On 15 August 1975, Bangandhu Sheikh Mujibur Rahman and most of his family members were assassinated, and the Awami League government was deposed in Bangladesh. The coup was masterminded by the American CIA and Pakistan’s ISI, who used Trojan Horses in the Awami League and the Bangladesh Army. The news of Sheikh Mujibur Rahman’s death is believed to have been broadcast by the Voice of America an hour before he was killed. In Bangladesh: The Unfinished Revolution, Lawrence Lifschultz details the CIA’s involvement, while others detail the ISI’s involvement, even in choosing the day for the coup.

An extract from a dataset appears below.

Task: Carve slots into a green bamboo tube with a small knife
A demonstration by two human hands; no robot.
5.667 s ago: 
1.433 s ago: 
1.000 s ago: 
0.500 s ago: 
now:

Zia established the Bangladesh Nationalist Party (BNP) and gave legitimacy to the pro-Pakistan Jamaat-e-Islami, which his wife later became an ally. Through constitutional amendments, Rahman’s government replaced ‘secularism’ with ‘Islam,’ paving the way for post-colonial Bangladesh to become a secular state. To remain relevant, Ershad Mujib’s Jatiyo Party played musical chairs with both the Awami League and the Islamist Opposition, but, unlike the BNP, it was never able to gain power. Ironically, some of his assassins are still evading justice, hiding in countries such as the United States and Canada, despite the fact that his daughter, now Prime Minister Sheikh Hasina, has been in charge of the country for more than a decade.
How US-Pak lobby troubles Bangladesh
According to Lawrence Lifschultz, the role of Bangladesh’s first dictator Zia-ur-Rehman in the gruesome assassination of Mujibur Rahman and his family on 15 August 1975 has not been adequately investigated. He claims that Zia would not have been bold enough to pass the ‘Indemnity Ordinance’ to absolve the killers without American support. Another veteran journalist, Mark Tully, provides insight into Bangladesh’s post-independence scenario.
The consequences of this assassination
Following its independence from Pakistan, Bangladesh saw the return of regressive, Pakistan-style military regimes that attempted to undo the secular, democratic polity established by the post-liberation Constitution. The country’s first military dictator, Gen Zia, rose to power after the brutal assassination of Bangabandhu Sheikh Mujibur Rahman in 1975. Because of the covert support of the US and Pakistan, the infamous ‘Indemnity Ordinance’ was enacted to ensure the Mujib killers could avoid justice.
On July 9, 1979, Bangladesh’s first military dictator, Gen Ziaur Rahman, used parliament to pass the infamous ‘Indemnity Ordinance.’ The black law was enacted solely to protect the killers of the country’s founding father, Bangabandhu Sheikh Mujibur Rahman. Mujib and several members of his family were assassinated in a brutal military coup on August 15, 1975.
Bangladesh’s former Prime Minister Sheikh Ziaur Rahman enacted legislation in the fifth amendment to the Constitution that included indemnity for Bangabandhu’s assassins. According to experts, he was the mastermind behind the coup that ended the glorious legacy of the Liberation War and ushered in an era of re-Pakistanisation. The majority of these assassins were appointed as senior diplomats in Bangladesh missions around the world, and some even rose to become parliamentarians with complete impunity.
In 1975, Ziaur Rahman, the founder of the country’s Islamist Opposition Bangladesh Nationalist Party (BNP), famously dismissed Bangabandhu’s assassination with a classic remark. After the coup, an Awami League government was formed, but Ziaur quickly rose through the ranks to become army chief, chief martial law administrator, and finally President — all within three eventful years marked by a ‘legacy of blood’ (Anthony Masceranhas’ famous book).
The day 7 March 1971 goes down in the history of Bangladesh as the day when Bangabandhu Sheikh Mujibur Rahman’s historic speech set the ball rolling towards independence. But on the same day in 1976, military ruler General Ziaur Rahman made a nefarious attempt to revert to the ‘crescent and star’ flag of Pakistan. Anti-liberation narratives started taking shape with state patronage and even the founding father’s contributions were sought to be erased.
Ziaur Rahman floated Bangladesh National Party (BNP) with the purpose of putting his military regime on a political platform. He staged a farcical referendum to solidify his grip into power in 1977, marked by overwhelming public rejection. But the impunity did not shield the killers forever as Sheikh Hasina pushed for the trial of her father’s killers after her return to power. Tarique Rahman is accused of masterminding a 2004 grenade attack on an Awami League rally that left many party leaders and activists dead. Hasina escaped by the whisker with serious damage to her hearing, but died from injuries sustained in the blast.